WHY BOTHER WITH DATA WEIGHTING?

Why does EUROSTUDENT put so much emphasis on the weighting of the national survey data? The US presidential election just provided an answer

Martin Unger, IHS-Vienna, EUROSTUDENT Consortium

The University of Southern California is polling the presidential election in the US on a daily basis using a panel of voters (it is published in the Los Angeles Times). Unlike in most (all?) other polls, Trump has led this one during the last weeks. Why? Just because one 19-Year-old black man indicating to vote for Trump got an enormously high weight of 30 or 300 times as high as that of voters from groups which were overrepresented in the sample. This guy didn’t participate in the last round of USC polls, and Clinton took over the lead in their predictions. It is absolutely worth reading the full story in the New York Times to understand how it happened that this single respondent received such high weights (they use a far more complex weighting scheme than we usually do in our student surveys).

Weighting of survey data is important to rebalance a potential design bias (e.g. when using quotas) but it’s even more important to rebalance a return bias which is very likely to happen in any self-reporting survey.

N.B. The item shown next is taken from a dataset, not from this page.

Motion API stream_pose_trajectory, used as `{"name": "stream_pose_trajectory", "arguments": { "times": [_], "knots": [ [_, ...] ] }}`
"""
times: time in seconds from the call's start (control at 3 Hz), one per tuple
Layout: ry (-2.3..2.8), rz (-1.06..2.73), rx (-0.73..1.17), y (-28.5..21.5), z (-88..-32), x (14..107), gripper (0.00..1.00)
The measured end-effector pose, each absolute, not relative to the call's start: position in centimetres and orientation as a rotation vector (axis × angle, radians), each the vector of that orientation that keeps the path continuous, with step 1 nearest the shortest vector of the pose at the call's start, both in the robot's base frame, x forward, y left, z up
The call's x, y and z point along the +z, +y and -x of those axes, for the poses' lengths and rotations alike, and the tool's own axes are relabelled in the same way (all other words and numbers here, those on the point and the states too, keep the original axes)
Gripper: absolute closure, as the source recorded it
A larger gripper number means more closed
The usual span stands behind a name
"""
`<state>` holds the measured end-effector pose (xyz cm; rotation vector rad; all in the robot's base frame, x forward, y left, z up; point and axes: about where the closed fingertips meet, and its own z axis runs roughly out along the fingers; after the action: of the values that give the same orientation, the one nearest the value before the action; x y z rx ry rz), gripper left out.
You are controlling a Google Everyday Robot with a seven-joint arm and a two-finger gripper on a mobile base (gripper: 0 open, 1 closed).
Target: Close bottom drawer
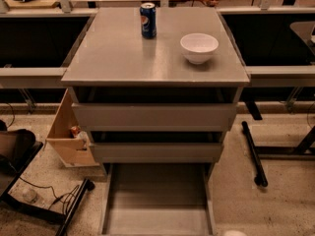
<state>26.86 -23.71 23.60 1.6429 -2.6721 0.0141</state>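
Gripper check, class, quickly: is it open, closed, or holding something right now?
Gripper: out of the camera view, so its state cannot be told; nothing visible touches the pulled-out bottom drawer.

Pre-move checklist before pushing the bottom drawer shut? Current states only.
1. Bottom drawer pulled out and needing the push: ok, its inside is exposed.
2. Nothing inside it to jam: ok for the part shown.
3. Drawer front in sight: cannot tell, it lies below the picture's lower edge.
4. Gripper placed at that front: cannot tell, the gripper is not in view.
5. Can and bowl stable on the cabinet top: ok, both upright, away from the edges.
6. Black stand leg on the floor to the drawer's left: ok, apart from its side.
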Motion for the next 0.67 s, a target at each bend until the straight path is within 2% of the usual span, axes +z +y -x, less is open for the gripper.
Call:
{"name": "stream_pose_trajectory", "arguments": {
  "times": [0.33,0.67],
  "knots": [
    [-2.75,-1.646,-0.034,-24.1,-24.3,19.2,0.99],
    [-2.772,-1.753,-0.049,-25.0,-23.6,12.5,1.0]
  ]
}}
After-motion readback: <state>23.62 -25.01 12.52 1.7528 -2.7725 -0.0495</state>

EUROSTUDENT regards the age of the students (in most countries at least) as very critical for weighting the raw data. The type of higher education institute (university versus non-university), maybe also the institute itself and/or the field of study may be added. And of course the sex of the respondents plays a role. These variables are chosen based on past experiences showing that different students (different with regard to their social and economic background) choose different studies at different institutions. Males and females differ in this regard, too. Younger students live in very different circumstances as their older colleagues even if they are just older by very few years.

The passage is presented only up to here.